Abdel Akimi Ngapout Ngouh Abdel Akimi Ngapout Ngouh présentant son ouvrage consacré à la souveraineté numérique africaine

Mon, 7 Sep 2026 Source: www.camerounweb.com

Le livre veut répondre à l’intelligence artificielle par une architecture africaine de puissance. Ses propositions stimulent le débat, mais leur faisabilité doit encore affronter le droit, les coûts et la confiance.

Abdel Akimi Ngapout Ngouh présente dans son ouvrage « Protocole de Yaoundé » une stratégie de souveraineté numérique pour le Cameroun et, plus largement, l’Afrique. Parmi ses idées figurent un « Binaire CFA », un fonds souverain numérique et une infrastructure baptisée CameroonChain.

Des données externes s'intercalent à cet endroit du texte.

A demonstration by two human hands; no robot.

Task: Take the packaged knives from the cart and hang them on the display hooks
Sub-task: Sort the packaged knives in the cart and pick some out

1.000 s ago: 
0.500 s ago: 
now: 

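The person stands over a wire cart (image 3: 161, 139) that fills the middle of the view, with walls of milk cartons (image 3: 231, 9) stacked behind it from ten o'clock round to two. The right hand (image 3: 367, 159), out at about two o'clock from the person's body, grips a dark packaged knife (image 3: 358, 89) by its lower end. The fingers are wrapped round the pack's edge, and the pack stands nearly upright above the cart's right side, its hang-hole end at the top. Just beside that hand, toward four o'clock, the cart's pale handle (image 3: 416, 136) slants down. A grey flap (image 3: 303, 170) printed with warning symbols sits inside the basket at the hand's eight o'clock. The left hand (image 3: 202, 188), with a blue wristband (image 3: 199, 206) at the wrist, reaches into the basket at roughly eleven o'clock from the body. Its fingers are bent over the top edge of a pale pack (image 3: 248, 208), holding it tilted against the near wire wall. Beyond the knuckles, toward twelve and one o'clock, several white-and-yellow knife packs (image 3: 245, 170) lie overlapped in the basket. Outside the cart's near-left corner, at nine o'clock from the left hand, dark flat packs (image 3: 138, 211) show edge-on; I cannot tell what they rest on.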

Ces concepts sont des propositions d’auteur, pas des programmes publics adoptés. Une monnaie numérique engage la banque centrale, la stabilité financière, la cybersécurité et la protection des données. Une blockchain d’État doit, elle, démontrer qu’elle résout mieux un problème qu’une base de données classique, à un coût soutenable.

L’intérêt de l’essai réside dans la question qu’il impose : qui contrôlera les données, les modèles d’intelligence artificielle et les infrastructures de paiement utilisées par les Africains ? Dépendre uniquement de plateformes étrangères peut limiter la capacité d’audit, la fiscalité locale et l’adaptation aux langues nationales.

Le débat gagnerait maintenant à quitter le vocabulaire de la souveraineté pour entrer dans celui des prototypes. Gouvernance, budget, compétences disponibles, audit indépendant et bénéfice concret pour l’usager permettront de distinguer une vision mobilisatrice d’une architecture réellement déployable.